Data is a valuable yet challenging asset to manage, often due to its varying forms and the frameworks that support it. The way data is structured and accessed greatly influences its utility.
Among the various data management strategies, the graph database has emerged as a robust solution for handling complex enterprise-grade data. When integrated with a platform like Databricks, graph databases enhance performance and scalability, helping create dynamic, interconnected data networks on a large scale.
Today, we'll explore graph databases, examining how they operate and their practical benefits when scaled. . We'll look at how graph databases handle structured and unstructured data, and dive into how Databricks makes use of the powerful knowledge graph to help you make better-informed decisions.
First, let's define what a graph database is and how it works. A graph database is made of two core entities. The first, nodes, represents the entities within the data, such as people, places, things, or concepts. These nodes are then defined by their relationships, or edges, representing the interconnected nature of the underlying data source.
Consider a social network as an example, which consists of millions of users, each defined by unique attributes. In the context of a graph database, these users are represented as nodes, and the connections between them — such as friendships or shared interests — are depicted as the edges linking these nodes.

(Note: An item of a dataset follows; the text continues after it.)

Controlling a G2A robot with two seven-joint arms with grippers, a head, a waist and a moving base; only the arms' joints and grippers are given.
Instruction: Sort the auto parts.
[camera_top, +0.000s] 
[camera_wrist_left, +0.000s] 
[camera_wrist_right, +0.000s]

This structure is particularly powerful for scenarios where understanding the connections between data points is critical. Data graphs allow you to traverse the network of relationships, uncovering patterns and insights that would be difficult, if not impossible, to discern with traditional relational databases. Highly expressive graph queries can surface data that might be hidden by the complexity of the data source, unlocking incredibly powerful insights at scale.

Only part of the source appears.